• **YOUR ASSIGNMENT**:
The reply should consist of one number, the count of lines below in which the word "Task" appears.

------ THE RECORDS ------

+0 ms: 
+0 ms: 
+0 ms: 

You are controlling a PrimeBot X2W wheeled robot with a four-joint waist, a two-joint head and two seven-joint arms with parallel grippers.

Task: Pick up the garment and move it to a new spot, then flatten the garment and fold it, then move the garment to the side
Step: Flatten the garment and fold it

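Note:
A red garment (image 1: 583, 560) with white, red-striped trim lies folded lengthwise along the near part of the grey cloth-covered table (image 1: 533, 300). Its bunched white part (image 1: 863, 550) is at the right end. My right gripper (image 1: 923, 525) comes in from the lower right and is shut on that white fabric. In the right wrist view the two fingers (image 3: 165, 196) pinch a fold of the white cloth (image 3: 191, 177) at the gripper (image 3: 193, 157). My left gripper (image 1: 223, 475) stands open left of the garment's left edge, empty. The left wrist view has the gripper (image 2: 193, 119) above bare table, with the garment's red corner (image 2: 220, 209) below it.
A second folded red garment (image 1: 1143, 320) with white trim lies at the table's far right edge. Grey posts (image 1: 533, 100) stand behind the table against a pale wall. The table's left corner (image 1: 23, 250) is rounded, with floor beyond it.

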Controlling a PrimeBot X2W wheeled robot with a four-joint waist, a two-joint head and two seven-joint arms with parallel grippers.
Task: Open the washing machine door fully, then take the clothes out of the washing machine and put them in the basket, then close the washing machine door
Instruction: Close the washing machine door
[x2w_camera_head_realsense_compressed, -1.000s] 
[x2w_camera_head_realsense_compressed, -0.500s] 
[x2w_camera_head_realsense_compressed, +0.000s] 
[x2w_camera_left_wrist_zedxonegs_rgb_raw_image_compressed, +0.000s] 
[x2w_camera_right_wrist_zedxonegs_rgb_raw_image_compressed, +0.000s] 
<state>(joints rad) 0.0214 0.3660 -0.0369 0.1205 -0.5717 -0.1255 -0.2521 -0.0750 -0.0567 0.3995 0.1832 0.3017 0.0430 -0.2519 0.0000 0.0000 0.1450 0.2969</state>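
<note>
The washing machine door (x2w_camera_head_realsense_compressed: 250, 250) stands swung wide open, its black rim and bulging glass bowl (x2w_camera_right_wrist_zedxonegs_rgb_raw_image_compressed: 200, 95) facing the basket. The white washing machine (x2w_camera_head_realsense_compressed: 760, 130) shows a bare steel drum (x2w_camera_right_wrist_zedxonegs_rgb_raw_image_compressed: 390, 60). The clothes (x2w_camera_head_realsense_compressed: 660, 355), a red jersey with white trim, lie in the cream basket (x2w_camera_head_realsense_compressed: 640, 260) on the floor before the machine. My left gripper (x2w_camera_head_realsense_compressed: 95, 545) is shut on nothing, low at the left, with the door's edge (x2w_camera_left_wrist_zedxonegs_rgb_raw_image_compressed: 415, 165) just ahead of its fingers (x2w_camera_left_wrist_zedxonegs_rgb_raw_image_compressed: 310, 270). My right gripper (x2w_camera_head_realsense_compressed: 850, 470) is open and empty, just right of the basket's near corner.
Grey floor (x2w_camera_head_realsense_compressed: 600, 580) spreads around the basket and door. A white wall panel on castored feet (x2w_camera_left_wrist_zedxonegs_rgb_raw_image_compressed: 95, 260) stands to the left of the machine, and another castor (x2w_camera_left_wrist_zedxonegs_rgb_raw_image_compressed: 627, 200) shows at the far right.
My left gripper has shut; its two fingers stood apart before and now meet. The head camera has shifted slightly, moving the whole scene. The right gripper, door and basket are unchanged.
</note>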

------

• **RESPONSE FOR THIS EXERCISE**:
2